Le fait que le climat ait varié au cours des temps passés ne permet pas d’affirmer que les variations actuelles ne sont que dues qu’aux processus naturels. Il n’y a pas de lien de cause à conséquence possible entre le fait que les périodes chaudes soient historiquement les plus prospères et le risque actuel de déstabilisation du système climatique. N’oublions pas qu’on ne peut pas savoir quel sera le réchauffement "le plus probable" : l’incertitude n’est pas statistique car l’événement ne peut pas être reproduit plusieurs fois. Dire que le réchauffement sera de 5,8°C est un abus, de même que dire qu’à concentration égale le réchauffement sera plus probablement de 2°C que de 5,8°C. Le GIEC dit que le réchauffement moyen sera probablement compris entre 1.5 et 5.8°C, compte-tenu des scénarios de population économie etc., mais cela n’exclut pas des scénarios plus brutaux.

On doit enfin se souvenir des inerties climatiques : si on arrête les rejets, il faudra encore du temps pour stabiliser les concentrations et encore davantage pour stabiliser la température et le climat. Exiger d’attendre la preuve absolue revient à autoriser une expérience très risquée avec le système climatique et ses habitants. Il est doublement faux d’affirmer que le problème ne sera sérieux que d’ici 50 à 100 ans : tout d’abord parce que les moyens de lutter seront beaucoup plus coûteux voire techniquement indisponibles, en raison de l’inertie des infrastructures et de la réponse sociale, et ensuite parce que le climat peut être gravement déstabilisé bien avant cette date.

Toute appréhension du problème doit en outre garder en mémoire son caractère mondial : les pays en développement sont actuellement en train de mettre en œuvre un développement fortement émetteur en gaz à effet de serre, et cela parce que ce modèle est théorisé et mis en œuvre ici, dans la pays industrialisés, dans notre quotidien et dans nos écoles d’ingénieur et de commerce.

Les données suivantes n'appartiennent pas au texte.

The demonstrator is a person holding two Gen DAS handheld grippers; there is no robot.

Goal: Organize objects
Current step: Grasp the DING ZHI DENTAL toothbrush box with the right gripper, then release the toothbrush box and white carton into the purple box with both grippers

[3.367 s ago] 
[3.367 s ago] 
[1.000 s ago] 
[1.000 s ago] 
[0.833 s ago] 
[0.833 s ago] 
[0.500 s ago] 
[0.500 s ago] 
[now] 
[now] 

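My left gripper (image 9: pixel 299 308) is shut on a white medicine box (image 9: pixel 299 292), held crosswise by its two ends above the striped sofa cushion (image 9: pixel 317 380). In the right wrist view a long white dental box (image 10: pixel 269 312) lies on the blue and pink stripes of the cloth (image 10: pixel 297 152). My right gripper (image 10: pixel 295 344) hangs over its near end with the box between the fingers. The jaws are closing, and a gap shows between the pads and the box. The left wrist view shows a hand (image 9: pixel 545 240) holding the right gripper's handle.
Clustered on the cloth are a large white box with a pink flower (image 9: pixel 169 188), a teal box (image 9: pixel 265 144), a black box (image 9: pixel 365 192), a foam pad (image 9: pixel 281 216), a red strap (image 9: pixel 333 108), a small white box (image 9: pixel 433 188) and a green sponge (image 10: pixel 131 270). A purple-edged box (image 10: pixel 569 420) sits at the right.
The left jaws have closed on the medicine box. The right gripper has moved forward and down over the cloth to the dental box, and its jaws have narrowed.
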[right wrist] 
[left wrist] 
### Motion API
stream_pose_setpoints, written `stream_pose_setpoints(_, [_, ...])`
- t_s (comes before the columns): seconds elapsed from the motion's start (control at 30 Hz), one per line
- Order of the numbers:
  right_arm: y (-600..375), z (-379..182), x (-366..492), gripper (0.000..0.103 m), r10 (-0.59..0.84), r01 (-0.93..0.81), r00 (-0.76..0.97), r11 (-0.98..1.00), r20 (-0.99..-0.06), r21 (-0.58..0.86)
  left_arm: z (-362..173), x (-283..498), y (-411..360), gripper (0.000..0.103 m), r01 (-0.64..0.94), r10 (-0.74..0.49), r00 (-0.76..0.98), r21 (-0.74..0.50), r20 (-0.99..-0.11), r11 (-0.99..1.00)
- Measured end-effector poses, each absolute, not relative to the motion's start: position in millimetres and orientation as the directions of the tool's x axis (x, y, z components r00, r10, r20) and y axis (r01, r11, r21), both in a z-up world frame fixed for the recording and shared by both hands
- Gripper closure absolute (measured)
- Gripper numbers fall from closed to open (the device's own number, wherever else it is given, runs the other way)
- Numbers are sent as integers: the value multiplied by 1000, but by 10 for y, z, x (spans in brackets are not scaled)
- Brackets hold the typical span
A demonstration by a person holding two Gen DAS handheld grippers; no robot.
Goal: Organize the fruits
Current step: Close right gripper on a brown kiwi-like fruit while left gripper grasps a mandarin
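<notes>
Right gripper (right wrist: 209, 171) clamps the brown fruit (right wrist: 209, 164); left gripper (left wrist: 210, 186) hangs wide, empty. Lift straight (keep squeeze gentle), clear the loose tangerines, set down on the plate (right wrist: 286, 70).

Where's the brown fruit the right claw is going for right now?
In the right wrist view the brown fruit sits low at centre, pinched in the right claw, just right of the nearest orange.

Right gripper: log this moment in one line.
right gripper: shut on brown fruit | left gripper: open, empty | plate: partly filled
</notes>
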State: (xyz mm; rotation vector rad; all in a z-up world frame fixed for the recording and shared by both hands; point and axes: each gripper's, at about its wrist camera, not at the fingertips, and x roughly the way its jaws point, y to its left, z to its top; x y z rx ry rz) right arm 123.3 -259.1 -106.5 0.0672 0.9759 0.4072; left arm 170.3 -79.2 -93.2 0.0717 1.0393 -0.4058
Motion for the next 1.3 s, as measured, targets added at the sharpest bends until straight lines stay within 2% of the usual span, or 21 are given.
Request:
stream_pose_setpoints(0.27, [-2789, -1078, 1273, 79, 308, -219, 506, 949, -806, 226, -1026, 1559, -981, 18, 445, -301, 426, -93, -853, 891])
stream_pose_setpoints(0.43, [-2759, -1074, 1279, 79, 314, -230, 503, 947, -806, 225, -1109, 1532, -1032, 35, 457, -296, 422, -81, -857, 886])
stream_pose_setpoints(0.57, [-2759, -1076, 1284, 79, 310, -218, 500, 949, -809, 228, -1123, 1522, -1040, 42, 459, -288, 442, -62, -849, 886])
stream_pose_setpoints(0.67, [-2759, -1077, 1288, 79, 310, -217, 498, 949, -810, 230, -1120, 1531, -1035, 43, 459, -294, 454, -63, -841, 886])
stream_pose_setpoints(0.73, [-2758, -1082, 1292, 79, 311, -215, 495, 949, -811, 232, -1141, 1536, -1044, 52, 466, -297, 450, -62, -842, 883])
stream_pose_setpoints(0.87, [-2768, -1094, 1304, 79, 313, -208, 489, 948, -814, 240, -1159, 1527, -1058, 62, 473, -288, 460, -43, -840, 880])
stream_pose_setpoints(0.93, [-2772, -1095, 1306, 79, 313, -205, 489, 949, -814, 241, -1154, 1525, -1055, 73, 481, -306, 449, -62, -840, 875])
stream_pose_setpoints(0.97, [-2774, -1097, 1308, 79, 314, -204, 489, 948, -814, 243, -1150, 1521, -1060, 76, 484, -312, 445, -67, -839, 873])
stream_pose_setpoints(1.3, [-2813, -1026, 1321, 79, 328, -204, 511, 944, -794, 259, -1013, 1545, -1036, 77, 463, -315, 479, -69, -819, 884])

C’est bien davantage ce modèle de développement qui doit être mis en cause. Tenter de contrecarrer les émissions de gaz à effet de serre en faisant comme s’il s’agissait d’un effet secondaire néfaste marginal issu d’un modèle qui en soi resterait bon est voué à l’échec. Aucune institution, au niveau international, n’est capable de contrebalancer la puissance des flux culturels et la fascination des pays en développement pour le mode de vie observable dans les pays industrialisés. Ils ne voudront en aucun cas adopter des techniques que les pays industrialisés eux-mêmes refusent, comme par exemple les énergies renouvelables. Les armées de "développeurs" et autres conseillers en développement qui sont formés dans nos écoles ne les adopteront pas davantage.

Le changement climatique est un défi majeur posé à un modèle de développement basé sur la seule poursuite de la croissance économique. Ce modèle est devenu dangereux et doit être profondément révisé.

Il ne s’agit plus de croire en un avenir radieux issu de la poursuite continuée d’un schéma habituel : la poursuite de la croissance économique, mais de faire des choix établis sur des argumentations solides, étayés par des scénarios à long terme, prenant en compte les peuples du monde entier et les générations à venir.